Requirement: If a line in the listing carries the word "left", return a copy of that line.
_ _ _ _ _ _ _
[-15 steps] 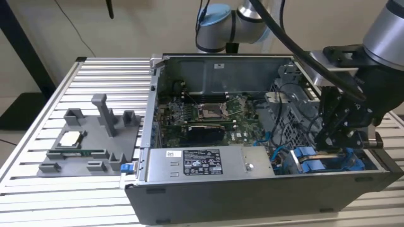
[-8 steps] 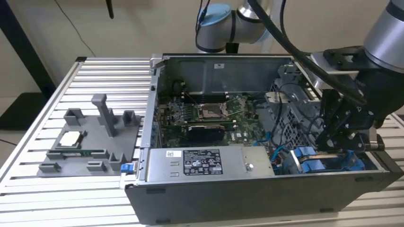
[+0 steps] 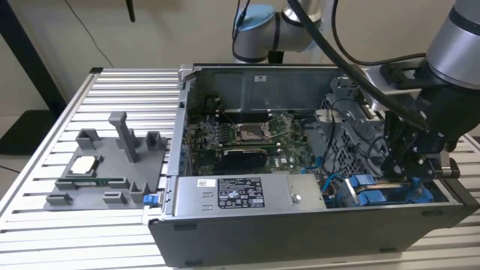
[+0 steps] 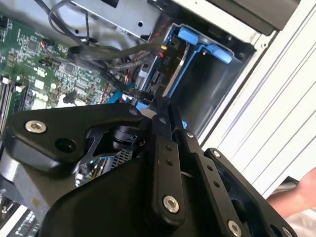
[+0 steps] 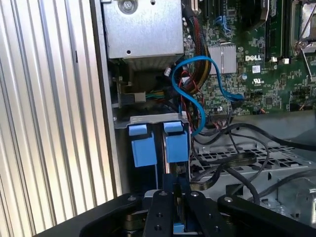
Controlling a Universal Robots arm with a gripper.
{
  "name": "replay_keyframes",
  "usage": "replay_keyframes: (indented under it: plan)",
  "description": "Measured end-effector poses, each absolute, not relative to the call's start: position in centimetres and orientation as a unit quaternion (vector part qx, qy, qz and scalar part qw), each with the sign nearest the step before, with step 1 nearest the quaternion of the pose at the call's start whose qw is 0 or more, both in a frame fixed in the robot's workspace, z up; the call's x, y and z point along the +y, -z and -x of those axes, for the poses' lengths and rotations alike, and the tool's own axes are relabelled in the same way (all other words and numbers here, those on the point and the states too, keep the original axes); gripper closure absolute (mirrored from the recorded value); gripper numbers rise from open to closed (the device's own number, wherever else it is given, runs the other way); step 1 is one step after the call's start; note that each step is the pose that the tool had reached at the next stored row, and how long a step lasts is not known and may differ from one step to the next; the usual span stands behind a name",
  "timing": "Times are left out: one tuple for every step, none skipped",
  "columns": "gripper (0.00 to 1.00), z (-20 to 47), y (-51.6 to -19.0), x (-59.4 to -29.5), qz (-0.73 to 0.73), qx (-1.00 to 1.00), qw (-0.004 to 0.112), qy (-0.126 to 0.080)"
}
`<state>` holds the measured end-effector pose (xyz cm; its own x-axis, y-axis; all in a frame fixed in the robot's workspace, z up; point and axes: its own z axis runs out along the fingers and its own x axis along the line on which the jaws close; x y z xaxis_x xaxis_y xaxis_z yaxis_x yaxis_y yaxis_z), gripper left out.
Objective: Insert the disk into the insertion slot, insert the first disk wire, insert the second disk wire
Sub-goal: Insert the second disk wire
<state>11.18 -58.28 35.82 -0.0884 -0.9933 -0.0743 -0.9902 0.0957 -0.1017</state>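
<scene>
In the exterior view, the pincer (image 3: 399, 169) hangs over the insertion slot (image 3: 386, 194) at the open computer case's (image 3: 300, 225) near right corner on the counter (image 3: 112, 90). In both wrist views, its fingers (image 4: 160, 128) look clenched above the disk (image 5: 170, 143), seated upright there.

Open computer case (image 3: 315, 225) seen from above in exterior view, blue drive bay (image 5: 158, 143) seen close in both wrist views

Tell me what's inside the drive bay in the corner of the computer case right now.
The insertion slot holds blue carrier tabs standing side by side, with the gripper right above them. The disk's body and its connectors are covered by the bay walls and the gripper.
</scene>
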Motion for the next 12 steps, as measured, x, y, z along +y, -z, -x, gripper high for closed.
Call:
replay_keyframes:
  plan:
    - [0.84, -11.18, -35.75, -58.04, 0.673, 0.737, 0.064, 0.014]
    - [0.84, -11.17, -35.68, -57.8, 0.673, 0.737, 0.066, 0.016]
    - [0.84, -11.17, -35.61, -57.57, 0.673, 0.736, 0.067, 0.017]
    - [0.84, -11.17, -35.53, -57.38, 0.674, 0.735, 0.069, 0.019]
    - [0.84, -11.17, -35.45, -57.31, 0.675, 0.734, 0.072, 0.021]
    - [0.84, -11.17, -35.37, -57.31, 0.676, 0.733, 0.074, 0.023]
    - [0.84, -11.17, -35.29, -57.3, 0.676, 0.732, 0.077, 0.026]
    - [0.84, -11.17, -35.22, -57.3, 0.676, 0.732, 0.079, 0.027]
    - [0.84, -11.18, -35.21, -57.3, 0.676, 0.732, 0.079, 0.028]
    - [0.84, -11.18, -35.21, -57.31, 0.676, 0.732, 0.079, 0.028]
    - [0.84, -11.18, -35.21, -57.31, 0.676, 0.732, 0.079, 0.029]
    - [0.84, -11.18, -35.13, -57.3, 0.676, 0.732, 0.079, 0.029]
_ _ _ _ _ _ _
Problem solution:
  "timing": "Times are left out: one tuple for every step, none skipped",
`<state>` holds the measured end-effector pose (xyz cm; its own x-axis, y-axis; all in a frame fixed in the robot's workspace, z up; point and axes: its own z axis runs out along the fingers and its own x axis along the line on which the jaws close; x y z xaxis_x xaxis_y xaxis_z yaxis_x yaxis_y yaxis_z), gripper left out.

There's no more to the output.